Concrete coatings are applied on top of anti-corrosion coatings as weight coating. Concrete coatings are used in off-shore pipelines for buoyancy protection and in on-shore pipelines as backfill protection. Backfill protection with concrete is used in rocky locations and at river crossings. Application of concrete coatings on oil and gas pipelines is relatively new, but steel-polymeric coatings-concrete system is extensively used in many structures including bridges and buildings. In those industries, the use of epoxy anti corrosion coating beneath the concrete coating has been much debated. Some regulations in those industries require application of epoxy coating while others prohibit the use of epoxy coating beneath concrete coating, i.e., in the infrastructure industry the use of concrete is mandatory while that of epoxy coating is optional, whereas in the oil and gas industry the use of anti-corrosion coating is mandatory while concrete coating is used in special circumstances.

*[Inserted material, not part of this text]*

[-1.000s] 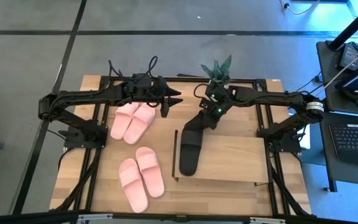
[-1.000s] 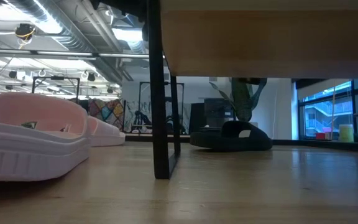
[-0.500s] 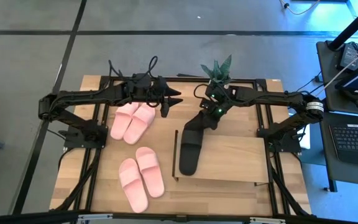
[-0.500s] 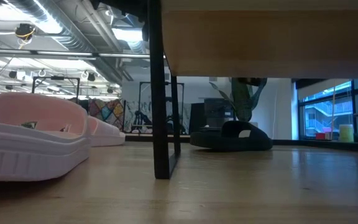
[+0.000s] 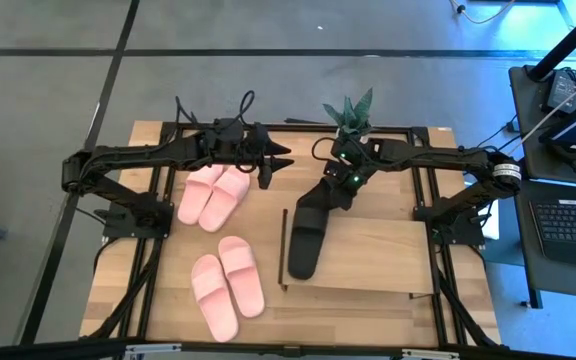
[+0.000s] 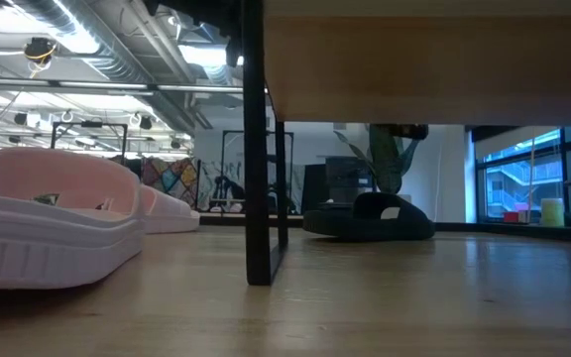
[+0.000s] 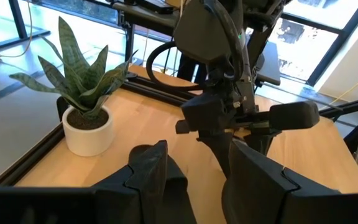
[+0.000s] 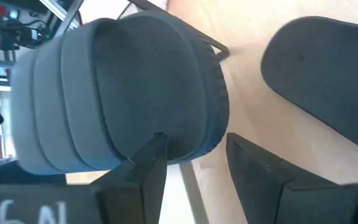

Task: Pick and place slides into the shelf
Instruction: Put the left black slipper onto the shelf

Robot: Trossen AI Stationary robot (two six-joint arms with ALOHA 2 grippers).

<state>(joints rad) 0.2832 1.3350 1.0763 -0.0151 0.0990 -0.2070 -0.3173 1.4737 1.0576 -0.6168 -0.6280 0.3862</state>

In this paper, long-term cathodic disbondment test was carried out using a pipe sample protected with both epoxy anticorrosion coating and concrete coating. During the investigation the corrosion potential and pH were recorded. After the test the disbonded area of the anticorrosion coating was measured. From the online and postmortem results, the compatibility between concrete coating, mainline coating, and cathodic protection was investigated. There was no cathodic disbondment of anticorrosion coating after 120-day test indicating that the application of outer concrete coating does not physically damage the anticorrosion coating.